Studio album by Keith Green
- Released: November 9, 1978
- Recorded: 1978
- Genre: Contemporary Christian music
- Length: 39:52
- Label: Sparrow
- Producer: Bill Maxwell, Keith Green

Keith Green chronology
| For Him Who Has Ears to Hear (1977) | No Compromise (1978) | So You Wanna Go Back to Egypt (1980) |

= No Compromise (album) =

No Compromise is the second album release by contemporary Christian music artist Keith Green, released in 1978.

The album's title derives from the song "Make My Life a Prayer to You" written by Keith's wife Melody, which begins: "Make my life a prayer to You / I wanna do what You want me to / No empty words and no white lies / no token prayers, no compromise." (The title was used for the official Keith Green biography written by his wife Melody Green, which was included in Rich Text Format (RTF) and Portable Document Format (PDF) formats on The Ministry Years, Volume Two (1980-1982) (CD release), which has the Enhanced CD label, and was also used for the Various Artists compilation No Compromise: Remembering The Music Of Keith Green featuring covers of classic Keith Green songs)

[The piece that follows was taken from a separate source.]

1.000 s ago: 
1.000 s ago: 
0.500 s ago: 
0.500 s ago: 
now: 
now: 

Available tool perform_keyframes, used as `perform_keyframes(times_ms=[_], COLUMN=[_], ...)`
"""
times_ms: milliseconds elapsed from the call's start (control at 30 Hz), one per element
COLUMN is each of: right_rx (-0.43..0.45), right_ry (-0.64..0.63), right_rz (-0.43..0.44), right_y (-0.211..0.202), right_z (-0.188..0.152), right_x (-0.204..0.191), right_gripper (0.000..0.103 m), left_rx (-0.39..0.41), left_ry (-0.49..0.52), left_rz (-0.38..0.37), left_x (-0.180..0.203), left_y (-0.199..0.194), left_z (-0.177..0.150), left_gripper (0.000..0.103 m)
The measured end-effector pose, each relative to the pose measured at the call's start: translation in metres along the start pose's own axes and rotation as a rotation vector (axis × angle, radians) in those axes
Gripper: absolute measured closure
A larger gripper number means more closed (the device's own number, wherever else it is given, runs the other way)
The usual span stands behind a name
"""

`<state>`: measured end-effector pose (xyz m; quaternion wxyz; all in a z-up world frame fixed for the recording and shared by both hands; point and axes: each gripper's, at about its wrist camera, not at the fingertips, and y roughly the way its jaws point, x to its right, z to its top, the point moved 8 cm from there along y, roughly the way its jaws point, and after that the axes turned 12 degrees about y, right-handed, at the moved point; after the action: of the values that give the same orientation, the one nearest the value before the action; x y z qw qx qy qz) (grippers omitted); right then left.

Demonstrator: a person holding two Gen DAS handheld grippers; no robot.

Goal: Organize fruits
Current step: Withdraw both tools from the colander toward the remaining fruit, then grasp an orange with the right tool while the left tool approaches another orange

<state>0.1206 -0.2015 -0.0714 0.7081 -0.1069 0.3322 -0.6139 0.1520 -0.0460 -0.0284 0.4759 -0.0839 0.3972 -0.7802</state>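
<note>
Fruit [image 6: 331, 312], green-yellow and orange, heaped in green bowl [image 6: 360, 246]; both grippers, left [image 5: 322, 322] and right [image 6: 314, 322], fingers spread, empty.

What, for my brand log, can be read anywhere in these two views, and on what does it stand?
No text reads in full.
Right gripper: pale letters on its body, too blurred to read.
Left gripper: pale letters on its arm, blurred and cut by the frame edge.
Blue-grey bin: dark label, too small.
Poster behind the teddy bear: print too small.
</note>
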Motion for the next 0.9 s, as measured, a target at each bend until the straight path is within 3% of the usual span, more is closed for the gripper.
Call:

No Compromise features cover art that refers to the Book of Esther in the Bible, specifically the part where Mordecai refused to bow to Haman.

Professional ratings
Review scores
| Source | Rating |
| AllMusic | Star Half star |

==Making of the album==

Much like Green's first work, this album was produced by Bill Maxwell, who also contributed some of the instrumental playing on the album along with Keith Green himself.

==Track listing==
1. Soften Your Heart (Keith & Melody Green) – 2:52
2. Make My Life a Prayer to You (Melody Green) – 3:23
3. Dear John Letter (To the Devil) (Keith Green) – 3:23
4. How Can They Live Without Jesus? (Keith Green) – 3:09
5. Asleep In the Light (Keith Green) – 4:26
6. My Eyes Are Dry (Keith Green) – 2:05
7. You! (Keith & Melody Green) – 3:38
8. I Don't Wanna Fall Away From You (Keith Green) – 3:11
9. Stained Glass (Keith & Melody Green) – 2:50
10. To Obey Is Better Than Sacrifice (Keith Green) – 3:22
11. The Victor (Jamie Owens-Collins) – 4:25
12. Altar Call (Keith Green) – 3:39

== Influence ==

The song 'How Can They Live Without Jesus?' was covered by the band Glad for the 1993 Keith Green tribute album No Compromise: Remembering the Music of Keith Green. The song, "Make My Life a Prayer To You", was covered by Matt Redman & Paul Oakley in 2002 for another tribute album, Your Love Broke Through: The Worship Songs of Keith Green.